> [Exercise aim]: The full listing below should be printed word for word.

> [Information supplied]:

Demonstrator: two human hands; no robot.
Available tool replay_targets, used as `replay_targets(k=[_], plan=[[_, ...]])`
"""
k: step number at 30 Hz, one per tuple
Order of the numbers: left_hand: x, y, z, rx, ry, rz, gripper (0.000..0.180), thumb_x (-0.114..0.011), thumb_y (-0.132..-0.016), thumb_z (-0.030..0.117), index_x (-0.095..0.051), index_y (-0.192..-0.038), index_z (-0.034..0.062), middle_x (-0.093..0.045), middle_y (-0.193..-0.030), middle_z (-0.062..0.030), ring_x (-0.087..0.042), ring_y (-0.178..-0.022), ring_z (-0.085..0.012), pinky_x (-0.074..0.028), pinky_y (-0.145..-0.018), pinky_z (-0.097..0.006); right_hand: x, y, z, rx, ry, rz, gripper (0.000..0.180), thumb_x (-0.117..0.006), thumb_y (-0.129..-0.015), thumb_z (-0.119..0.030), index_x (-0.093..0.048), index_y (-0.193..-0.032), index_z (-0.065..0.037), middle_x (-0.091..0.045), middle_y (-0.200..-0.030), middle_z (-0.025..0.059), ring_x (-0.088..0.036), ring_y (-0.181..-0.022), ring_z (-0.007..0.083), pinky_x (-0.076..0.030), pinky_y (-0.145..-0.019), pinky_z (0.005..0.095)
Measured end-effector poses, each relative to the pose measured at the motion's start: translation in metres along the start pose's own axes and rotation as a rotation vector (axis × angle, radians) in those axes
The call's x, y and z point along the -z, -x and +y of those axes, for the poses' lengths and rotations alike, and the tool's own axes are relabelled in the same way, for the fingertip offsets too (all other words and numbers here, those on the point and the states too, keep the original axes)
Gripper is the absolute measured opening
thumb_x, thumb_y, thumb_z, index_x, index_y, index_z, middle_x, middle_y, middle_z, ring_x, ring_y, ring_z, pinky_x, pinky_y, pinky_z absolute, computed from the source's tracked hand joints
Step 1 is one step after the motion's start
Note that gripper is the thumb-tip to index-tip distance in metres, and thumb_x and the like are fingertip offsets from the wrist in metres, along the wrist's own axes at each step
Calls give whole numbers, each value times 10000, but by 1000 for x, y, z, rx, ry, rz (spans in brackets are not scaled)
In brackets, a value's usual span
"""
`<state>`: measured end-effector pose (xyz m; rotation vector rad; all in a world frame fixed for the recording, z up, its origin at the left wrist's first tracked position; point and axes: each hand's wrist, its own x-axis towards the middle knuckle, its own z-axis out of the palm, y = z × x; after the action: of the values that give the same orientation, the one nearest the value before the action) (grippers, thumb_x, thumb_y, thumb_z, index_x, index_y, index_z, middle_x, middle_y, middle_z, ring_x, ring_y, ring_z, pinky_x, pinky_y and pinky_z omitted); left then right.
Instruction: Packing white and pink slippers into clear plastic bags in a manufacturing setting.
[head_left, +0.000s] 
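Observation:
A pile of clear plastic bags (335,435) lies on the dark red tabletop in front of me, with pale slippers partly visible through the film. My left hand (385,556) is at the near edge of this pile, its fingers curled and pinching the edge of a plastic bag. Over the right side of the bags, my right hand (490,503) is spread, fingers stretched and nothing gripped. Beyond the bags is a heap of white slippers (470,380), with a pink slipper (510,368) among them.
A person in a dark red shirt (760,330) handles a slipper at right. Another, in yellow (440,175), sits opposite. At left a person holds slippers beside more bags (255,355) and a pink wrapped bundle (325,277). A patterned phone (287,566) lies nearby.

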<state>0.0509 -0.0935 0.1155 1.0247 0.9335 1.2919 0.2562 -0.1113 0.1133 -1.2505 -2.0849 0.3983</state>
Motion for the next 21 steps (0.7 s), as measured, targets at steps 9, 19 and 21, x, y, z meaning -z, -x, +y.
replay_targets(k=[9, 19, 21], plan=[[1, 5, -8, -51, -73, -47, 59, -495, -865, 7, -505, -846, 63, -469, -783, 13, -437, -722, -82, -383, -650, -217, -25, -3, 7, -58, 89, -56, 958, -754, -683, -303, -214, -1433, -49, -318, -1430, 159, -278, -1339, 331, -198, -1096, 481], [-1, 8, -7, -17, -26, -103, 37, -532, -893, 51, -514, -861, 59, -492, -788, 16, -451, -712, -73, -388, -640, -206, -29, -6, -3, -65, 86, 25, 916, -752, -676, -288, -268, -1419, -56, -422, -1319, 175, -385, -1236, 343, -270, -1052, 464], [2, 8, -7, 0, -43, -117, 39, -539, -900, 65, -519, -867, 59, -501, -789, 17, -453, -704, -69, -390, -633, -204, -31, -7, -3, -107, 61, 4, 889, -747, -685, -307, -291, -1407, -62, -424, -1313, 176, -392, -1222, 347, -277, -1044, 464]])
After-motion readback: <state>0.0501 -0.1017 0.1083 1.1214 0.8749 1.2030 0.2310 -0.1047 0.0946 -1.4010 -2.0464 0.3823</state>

> [Exercise answer]:
Demonstrator: two human hands; no robot.
Available tool replay_targets, used as `replay_targets(k=[_], plan=[[_, ...]])`
"""
k: step number at 30 Hz, one per tuple
Order of the numbers: left_hand: x, y, z, rx, ry, rz, gripper (0.000..0.180), thumb_x (-0.114..0.011), thumb_y (-0.132..-0.016), thumb_z (-0.030..0.117), index_x (-0.095..0.051), index_y (-0.192..-0.038), index_z (-0.034..0.062), middle_x (-0.093..0.045), middle_y (-0.193..-0.030), middle_z (-0.062..0.030), ring_x (-0.087..0.042), ring_y (-0.178..-0.022), ring_z (-0.085..0.012), pinky_x (-0.074..0.028), pinky_y (-0.145..-0.018), pinky_z (-0.097..0.006); right_hand: x, y, z, rx, ry, rz, gripper (0.000..0.180), thumb_x (-0.117..0.006), thumb_y (-0.129..-0.015), thumb_z (-0.119..0.030), index_x (-0.093..0.048), index_y (-0.193..-0.032), index_z (-0.065..0.037), middle_x (-0.091..0.045), middle_y (-0.200..-0.030), middle_z (-0.025..0.059), ring_x (-0.088..0.036), ring_y (-0.181..-0.022), ring_z (-0.007..0.083), pinky_x (-0.076..0.030), pinky_y (-0.145..-0.019), pinky_z (0.005..0.095)
Measured end-effector poses, each relative to the pose measured at the motion's start: translation in metres along the start pose's own axes and rotation as a rotation vector (axis × angle, radians) in those axes
The call's x, y and z point along the -z, -x and +y of those axes, for the poses' lengths and rotations alike, and the tool's own axes are relabelled in the same way, for the fingertip offsets too (all other words and numbers here, those on the point and the states too, keep the original axes)
Gripper is the absolute measured opening
thumb_x, thumb_y, thumb_z, index_x, index_y, index_z, middle_x, middle_y, middle_z, ring_x, ring_y, ring_z, pinky_x, pinky_y, pinky_z absolute, computed from the source's tracked hand joints
Step 1 is one step after the motion's start
Note that gripper is the thumb-tip to index-tip distance in metres, and thumb_x and the like are fingertip offsets from the wrist in metres, along the wrist's own axes at each step
Calls give whole numbers, each value times 10000, but by 1000 for x, y, z, rx, ry, rz (spans in brackets are not scaled)
In brackets, a value's usual span
"""
`<state>`: measured end-effector pose (xyz m; rotation vector rad; all in a world frame fixed for the recording, z up, its origin at the left wrist's first tracked position; point and axes: each hand's wrist, its own x-axis towards the middle knuckle, its own z-axis out of the palm, y = z × x; after the action: of the values that give the same orientation, the one nearest the value before the action) (grippers, thumb_x, thumb_y, thumb_z, index_x, index_y, index_z, middle_x, middle_y, middle_z, ring_x, ring_y, ring_z, pinky_x, pinky_y and pinky_z omitted); left then right.
Instruction: Packing white and pink slippers into clear plastic bags in a manufacturing setting.
[head_left, +0.000s] 
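Observation:
A pile of clear plastic bags (335,435) lies on the dark red tabletop in front of me, with pale slippers partly visible through the film. My left hand (385,556) is at the near edge of this pile, its fingers curled and pinching the edge of a plastic bag. Over the right side of the bags, my right hand (490,503) is spread, fingers stretched and nothing gripped. Beyond the bags is a heap of white slippers (470,380), with a pink slipper (510,368) among them.
A person in a dark red shirt (760,330) handles a slipper at right. Another, in yellow (440,175), sits opposite. At left a person holds slippers beside more bags (255,355) and a pink wrapped bundle (325,277). A patterned phone (287,566) lies nearby.
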
<state>0.0509 -0.0935 0.1155 1.0247 0.9335 1.2919 0.2562 -0.1113 0.1133 -1.2505 -2.0849 0.3983</state>
Motion for the next 21 steps (0.7 s), as measured, targets at steps 9, 19 and 21, x, y, z meaning -z, -x, +y.
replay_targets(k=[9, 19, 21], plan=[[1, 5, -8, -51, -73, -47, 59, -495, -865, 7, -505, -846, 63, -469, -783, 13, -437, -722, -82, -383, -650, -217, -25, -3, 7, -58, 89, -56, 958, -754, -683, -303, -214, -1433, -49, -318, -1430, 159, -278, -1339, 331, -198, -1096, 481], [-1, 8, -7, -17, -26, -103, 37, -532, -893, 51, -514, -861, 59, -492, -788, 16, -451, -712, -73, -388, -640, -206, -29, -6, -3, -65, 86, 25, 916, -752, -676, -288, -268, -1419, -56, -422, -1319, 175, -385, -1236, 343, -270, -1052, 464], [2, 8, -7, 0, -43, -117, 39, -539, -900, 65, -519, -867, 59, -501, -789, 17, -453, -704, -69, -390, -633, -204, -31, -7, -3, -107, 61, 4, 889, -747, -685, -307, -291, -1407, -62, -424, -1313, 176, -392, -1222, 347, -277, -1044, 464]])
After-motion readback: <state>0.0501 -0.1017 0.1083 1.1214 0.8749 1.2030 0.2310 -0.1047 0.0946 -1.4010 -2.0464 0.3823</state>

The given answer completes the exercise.